Notes from first week of Wards Corner CPO

from your raving correspondent, following yesterday’s post

Day three of the CPO Inquiry at the Civic Centre. First David Lewis, commissioned by Grainger, ‘heritage expert’ who didn’t think the Wards store is anything more than an ordinary old shop so not worth saving. Then Stephen Walker, of CBRE who has being doing the negotiations on behalf of Grainger to buy up all the property and evict tenants. Then Robert Fourt on questions of viability of the two rival schemes for Wards Corner. It’s hard to find problems for Grainger with their £2.8billion of assets, but he had a go at our Community Plan. He missed so many points and got so much wrong that it was a pleasure to correct him, plus we have never revealed much about our sources of funding as it’s not necessary.

Speaking of which – one of our major backers confirmed today that he has cash waiting for us to re-open our conversations with TFL re beginning our restoration scheme. And he’s speaking to his finance people about making a big investment in our plan. A great boost when we are all rather exhausted by all this.

We’ve found that all these meetings are being livestreamed on the Haringey portal, and you can watch webcasts of it for several months ongoing.  They are not exactly riveting viewing as it’s one static camera in the corner of the council chamber, but the sound is good and clear so it is riveting listening., 

So you can watch the tennis with one half of your brain and listen to our discussions with the other half.

On Friday the inquiry heard the report by Dr Patria Roman-Valazquez on the way the community at Latin Elephant, and the 7sisters market. work as economic wholes. How it’s not just the direct jobs in the market itself but the wider economy, customers and wholesalers and distributors. Often not recognised in mainstream economic models, but together with many other BAME groups, flourishing quietly for years.

She was challenged by the Grainger QC in ways that seemed to be deliberately misleading. But she held up her argument well.

In the afternoon we did a site visit to the boarded-up store – the inspector needed to see this as part of his research. It’s good to see the old girl again, still in a good state of repair though there are some damaged floorboards from neglectful TFL not fixing the roof. I hope we have persuaded the TFL reps who were present to get moving on cleaning off the graffiti, instead of ignoring all the correspondence we have been sending.

As the first week ends, we have heard that all the properties being forced to sell by the CPO, have reached agreements with Grainger. Some not completely signed off, but unlikely to not go ahead now. It becomes impossible to resist the pressure as refusing to negotiate means getting a punitive arrangement if the overall CPO goes through. Our case remains on Human Rights grounds, and we have enough of those still to stop the CPO, plus the value of the intact Victorian/Edwardian buildings to the people of Tottenham. Watch this space.

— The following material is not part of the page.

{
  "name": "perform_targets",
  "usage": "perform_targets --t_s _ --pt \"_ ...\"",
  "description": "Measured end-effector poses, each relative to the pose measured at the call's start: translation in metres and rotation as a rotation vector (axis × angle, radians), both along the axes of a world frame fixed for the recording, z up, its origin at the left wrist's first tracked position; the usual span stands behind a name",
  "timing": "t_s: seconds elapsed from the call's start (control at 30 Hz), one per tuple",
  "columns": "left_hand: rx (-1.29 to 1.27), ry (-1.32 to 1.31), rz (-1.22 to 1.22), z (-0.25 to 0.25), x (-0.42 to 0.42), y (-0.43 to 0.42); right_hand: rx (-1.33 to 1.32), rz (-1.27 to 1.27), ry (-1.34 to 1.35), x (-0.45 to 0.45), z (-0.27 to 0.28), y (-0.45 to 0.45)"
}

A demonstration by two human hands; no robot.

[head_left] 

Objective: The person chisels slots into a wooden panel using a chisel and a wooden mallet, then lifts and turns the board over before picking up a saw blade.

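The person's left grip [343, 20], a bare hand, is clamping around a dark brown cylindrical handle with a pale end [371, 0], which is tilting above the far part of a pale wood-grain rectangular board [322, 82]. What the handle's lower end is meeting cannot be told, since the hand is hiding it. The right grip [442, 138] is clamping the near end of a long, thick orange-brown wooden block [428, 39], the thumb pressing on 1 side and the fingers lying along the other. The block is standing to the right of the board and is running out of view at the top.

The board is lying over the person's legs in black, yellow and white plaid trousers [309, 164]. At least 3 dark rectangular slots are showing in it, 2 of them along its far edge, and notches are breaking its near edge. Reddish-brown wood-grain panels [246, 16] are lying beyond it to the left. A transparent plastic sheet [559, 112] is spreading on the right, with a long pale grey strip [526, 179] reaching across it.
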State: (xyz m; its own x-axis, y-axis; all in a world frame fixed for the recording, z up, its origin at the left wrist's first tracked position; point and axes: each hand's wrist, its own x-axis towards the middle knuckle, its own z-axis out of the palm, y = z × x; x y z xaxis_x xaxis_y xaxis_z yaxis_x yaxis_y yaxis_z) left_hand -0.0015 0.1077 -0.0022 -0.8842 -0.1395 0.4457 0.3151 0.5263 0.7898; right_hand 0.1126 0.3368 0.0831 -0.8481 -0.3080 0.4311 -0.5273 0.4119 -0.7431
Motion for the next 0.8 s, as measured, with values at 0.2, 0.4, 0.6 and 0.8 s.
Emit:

Back Tuesday for Week Two, which will mostly be us putting our case – for the Community Plan, and hearing from many of the traders about why they need the market to stay where it is.  You can follow this live at, or come and join us at the Wood Green Civic Centre, Tuesday to Friday this week.

All the documents for the Inquiry, and some notes on the process can be seen at a special website   Thousands of pages, none of this is good for trees.